With so many ideas on the table and old favourites in the back catalogue, I’m curious as to what the future holds for Colbier? According to Vik, that all depends on the continued survival of our pubs.
“Obviously, pubs are struggling at the moment, facing massive costs, and the cost of living is impacting customers' ability to go to pubs,” they say. “People need to stay nervous, and we all need to push our MPs and our government to help support pubs, because they're at risk of dying out.”
““I’d like to do an eisbock, but nobody’s gonna buy that.””
Buying independent beer made by smaller producers without access to certain economies of scale often comes at a premium; however, that’s not always the brewery’s fault. Brand recognition often has more power than many consumers realise.
“We've had an experience where a Guinness costs 20% more than Legato, and we had a pub that was charging more for Legato by at least a pound a pint to make up the difference [in margin],” Mike says. “Because Guinness sells, you’ve got to compete with it.”

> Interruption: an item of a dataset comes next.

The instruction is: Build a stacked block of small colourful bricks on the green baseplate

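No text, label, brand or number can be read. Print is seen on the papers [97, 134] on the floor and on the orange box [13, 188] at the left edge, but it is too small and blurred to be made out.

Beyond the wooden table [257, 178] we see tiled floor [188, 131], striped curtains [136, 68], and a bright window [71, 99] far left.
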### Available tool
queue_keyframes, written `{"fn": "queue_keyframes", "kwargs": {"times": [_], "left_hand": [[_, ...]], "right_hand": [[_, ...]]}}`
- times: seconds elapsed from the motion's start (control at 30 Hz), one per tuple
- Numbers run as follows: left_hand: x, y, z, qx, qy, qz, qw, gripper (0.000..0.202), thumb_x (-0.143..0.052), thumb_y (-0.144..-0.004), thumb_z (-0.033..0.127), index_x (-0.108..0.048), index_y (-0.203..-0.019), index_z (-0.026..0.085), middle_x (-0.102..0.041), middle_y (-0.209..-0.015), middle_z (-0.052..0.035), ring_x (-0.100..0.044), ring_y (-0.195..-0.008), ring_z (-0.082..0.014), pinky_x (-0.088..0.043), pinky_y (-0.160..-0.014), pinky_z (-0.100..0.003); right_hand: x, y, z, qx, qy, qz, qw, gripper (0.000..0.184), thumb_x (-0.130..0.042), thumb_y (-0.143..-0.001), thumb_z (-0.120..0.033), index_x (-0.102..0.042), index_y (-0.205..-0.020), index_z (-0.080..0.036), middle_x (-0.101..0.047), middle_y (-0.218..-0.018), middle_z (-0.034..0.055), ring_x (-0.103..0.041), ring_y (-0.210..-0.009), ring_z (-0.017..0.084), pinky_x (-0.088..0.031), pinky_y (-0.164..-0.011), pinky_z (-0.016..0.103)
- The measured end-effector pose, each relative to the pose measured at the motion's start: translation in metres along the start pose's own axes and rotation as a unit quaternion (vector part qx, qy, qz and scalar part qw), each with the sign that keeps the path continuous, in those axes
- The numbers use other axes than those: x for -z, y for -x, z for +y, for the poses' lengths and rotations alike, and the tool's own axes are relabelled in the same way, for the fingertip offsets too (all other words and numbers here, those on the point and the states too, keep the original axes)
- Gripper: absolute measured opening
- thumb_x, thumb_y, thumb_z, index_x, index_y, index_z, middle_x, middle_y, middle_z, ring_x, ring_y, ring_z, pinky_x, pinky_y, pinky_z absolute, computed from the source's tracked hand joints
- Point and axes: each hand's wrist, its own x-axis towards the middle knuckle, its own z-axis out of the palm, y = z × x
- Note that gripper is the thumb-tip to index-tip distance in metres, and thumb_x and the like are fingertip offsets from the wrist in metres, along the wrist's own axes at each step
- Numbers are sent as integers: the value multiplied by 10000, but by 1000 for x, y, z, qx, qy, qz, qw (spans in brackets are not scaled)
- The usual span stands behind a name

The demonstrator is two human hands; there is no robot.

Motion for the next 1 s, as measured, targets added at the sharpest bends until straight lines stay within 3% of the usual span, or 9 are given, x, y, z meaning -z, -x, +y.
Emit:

However, the future of Colbier isn’t all economics and politics. When asked about what beers lie on the horizon for Colbier, the answer is expectedly a little left field.
“We’ll maybe do some more weird old styles, like heritage beers and saisons and Belgian blondes and tripels and stuff,” Vik says. Mike, however, has something a little more relaxing in mind.
“I wish people would just buy California commons (a lager fermented at ale temperatures popularised by San Francisco’s Anchor Brewing with Steam Beer in the 1970s) off us or something like that. It’s quite nice and easy to make and drink.”
Fundamentally, Mike and Vik just want to do what their slogan says and make “proper sound beers.” Beers you can have down the pub with your pal, your uncle, your nan, whoever. Beers that are designed to be drunk and enjoyed, not necessarily going mad to the point where you can only tolerate a third.
“Colbier represents what I really value in a microbrewery: good beer made by good people,” The Little Taproom’s Si Perreau tells me. “You only have to spend a few minutes in their company to realise they give a shit about their product, and about beer and pubs in general. This means something to them.”